Vio a una recepcionista tras una mesa y se acerco.
– Buenos días, padre -le dijo la mujer afablemente-. ¿En qué puedo servirle?
– Buenos días, hija mía -contestó Ricky mientras se tocaba el alzacuellos que había tomado prestado del cuarto de atrás-. Qué calor para llevar el traje elegido por el Señor -bromeó-. A veces me preguntó por qué el Señor no elegiría una de esas bonitas camisas hawaianas de colores tan alegres en lugar del alzacuellos -prosiguió-. Seria más cómodo en días como este.
La recepcionista soltó una carcajada.
– ¿En qué estaría pensando nuestro Señor? -añadió.
– He venido para ver a un paciente. Se llama Tyson.
– ¿Es pariente suyo, padre?
– Pues no, hija mía. Pero su hija me rogó que lo visitara cuando algún asunto de la Iglesia me trajese aquí.
Esta respuesta pareció colar, tal como Ricky había previsto.
No creía que nadie de aquella zona de Florida fuera a rechazar nunca a un sacerdote. La mujer comprobó unos datos en el ordenador. Sonrió cuando el nombre apareció en pantalla.
– Qué extraño -comentó-. Aquí no consta ningún familiar vivo. Ningún pariente próximo. ¿Está seguro de que era su hija?
– Han estado muy distanciados, y ella le volvió la espalda hace tiempo. Ahora, con mi ayuda y la bendición del Señor, quizás exista la probabilidad de una reconciliación en su vejez.
– Eso estaría bien, padre. Espero que así sea. De todos modos, ella debería figurar en nuestro ordenador.
– Le diré que le envíe sus datos -aseguró Ricky.
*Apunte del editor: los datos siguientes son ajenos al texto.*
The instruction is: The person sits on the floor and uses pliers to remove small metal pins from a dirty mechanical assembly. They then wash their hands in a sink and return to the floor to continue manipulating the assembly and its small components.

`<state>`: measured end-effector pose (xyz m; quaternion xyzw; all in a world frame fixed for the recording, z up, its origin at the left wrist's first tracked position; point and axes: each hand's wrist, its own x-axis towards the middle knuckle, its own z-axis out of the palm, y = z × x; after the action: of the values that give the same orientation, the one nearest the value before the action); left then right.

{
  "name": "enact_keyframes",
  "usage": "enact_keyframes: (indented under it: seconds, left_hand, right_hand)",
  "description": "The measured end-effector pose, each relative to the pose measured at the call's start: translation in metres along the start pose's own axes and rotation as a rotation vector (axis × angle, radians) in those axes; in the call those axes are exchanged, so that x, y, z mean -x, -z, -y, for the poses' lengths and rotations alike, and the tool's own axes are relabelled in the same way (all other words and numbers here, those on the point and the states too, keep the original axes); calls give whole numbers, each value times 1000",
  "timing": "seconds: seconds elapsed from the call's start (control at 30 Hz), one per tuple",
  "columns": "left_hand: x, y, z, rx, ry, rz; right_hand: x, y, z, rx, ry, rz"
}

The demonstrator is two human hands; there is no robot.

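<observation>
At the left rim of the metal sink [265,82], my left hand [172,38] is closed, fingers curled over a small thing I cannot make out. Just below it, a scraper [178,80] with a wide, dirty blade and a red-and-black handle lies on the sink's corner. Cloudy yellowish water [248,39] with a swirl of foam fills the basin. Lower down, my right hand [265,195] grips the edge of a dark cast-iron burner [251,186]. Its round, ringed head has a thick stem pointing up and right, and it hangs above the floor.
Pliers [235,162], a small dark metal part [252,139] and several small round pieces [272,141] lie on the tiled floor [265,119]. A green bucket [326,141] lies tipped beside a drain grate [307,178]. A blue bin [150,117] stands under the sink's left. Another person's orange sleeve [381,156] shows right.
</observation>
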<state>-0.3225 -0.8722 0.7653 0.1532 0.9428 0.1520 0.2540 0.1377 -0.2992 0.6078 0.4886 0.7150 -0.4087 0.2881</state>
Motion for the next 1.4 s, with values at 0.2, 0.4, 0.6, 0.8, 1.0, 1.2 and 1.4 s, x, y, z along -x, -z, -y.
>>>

– Puede que él la necesite…
– Que Dios la bendiga, hija mía -dijo Ricky, disfrutando de la hipocresía de sus palabras y de su relato, del mismo modo que en el escenario un actor disfruta de esos momentos llenos de tensión y alguna duda, pero vigorizados por el público.
Después de tantos años pasados tras el diván guardándose sus opiniones sobre la mayoría de las cosas, Ricky estaba ahora radiante por poder salir al mundo y mentir.
– No parece que haya mucho tiempo para una reconciliación, padre. Me temo que el señor Tyson está en la unidad de desahuciados -anunció la recepcionista-. Lo siento, padre.